But enough with the moaning for a moment.
"Excuse me," I asked politely of the girl at reception after breakfast, "Could you tell me the way to the Ala Moana Shopping Center?"
"Certainly Sir," she replied, "You need to take a number 19 or a number 20 bus."
I explained to her that I wanted to enjoy the beautiful Hawaiian sunshine and would be walking to the shopping centre on this occasion, at which she looked at me as though I was clinically insane and put on her sternest face: "You can't, Sir." She told me."

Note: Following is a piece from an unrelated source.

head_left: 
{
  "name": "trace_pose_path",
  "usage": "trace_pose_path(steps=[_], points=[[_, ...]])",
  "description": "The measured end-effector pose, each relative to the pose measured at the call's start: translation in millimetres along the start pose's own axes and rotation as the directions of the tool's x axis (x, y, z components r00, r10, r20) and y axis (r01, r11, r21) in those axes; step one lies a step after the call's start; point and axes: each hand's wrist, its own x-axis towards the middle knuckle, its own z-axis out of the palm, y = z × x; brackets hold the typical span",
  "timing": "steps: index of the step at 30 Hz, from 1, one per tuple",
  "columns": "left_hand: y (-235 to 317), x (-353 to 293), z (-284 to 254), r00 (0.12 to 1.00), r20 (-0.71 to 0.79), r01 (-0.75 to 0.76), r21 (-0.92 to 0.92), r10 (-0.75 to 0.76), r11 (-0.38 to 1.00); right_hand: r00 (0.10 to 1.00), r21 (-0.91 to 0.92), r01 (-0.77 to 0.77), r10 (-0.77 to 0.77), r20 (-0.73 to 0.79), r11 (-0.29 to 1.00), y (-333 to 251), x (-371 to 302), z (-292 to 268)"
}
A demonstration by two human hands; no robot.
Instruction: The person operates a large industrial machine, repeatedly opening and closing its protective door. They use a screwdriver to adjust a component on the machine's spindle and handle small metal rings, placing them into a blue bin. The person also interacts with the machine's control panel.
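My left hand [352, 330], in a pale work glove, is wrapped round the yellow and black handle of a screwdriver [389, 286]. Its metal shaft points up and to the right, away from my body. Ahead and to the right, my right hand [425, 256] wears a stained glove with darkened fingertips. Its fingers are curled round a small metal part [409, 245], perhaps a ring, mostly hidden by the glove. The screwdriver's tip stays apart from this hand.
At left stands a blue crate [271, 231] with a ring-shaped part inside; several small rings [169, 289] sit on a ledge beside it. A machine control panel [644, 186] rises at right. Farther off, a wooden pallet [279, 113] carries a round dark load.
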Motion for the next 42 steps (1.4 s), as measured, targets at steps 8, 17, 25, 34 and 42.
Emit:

I looked down at my feet in alarm in case they had somehow become detached from my legs on the way down in the lift and I had somehow shuffled into reception on bloody stumps without noticing. "Yes, I can," I insisted, "I would just like to walk to the Shopping Centre. Is that really too much to ask?"
The receptionist sighed in resignation: "What I mean, Sir, is that it is a really long way to walk"
"How far, exactly?"
She puffed out her cheeks and stretched her arms out in a shrug which made me want to grab hold of her and give her a thorough shake: "Oh, an awfully long way."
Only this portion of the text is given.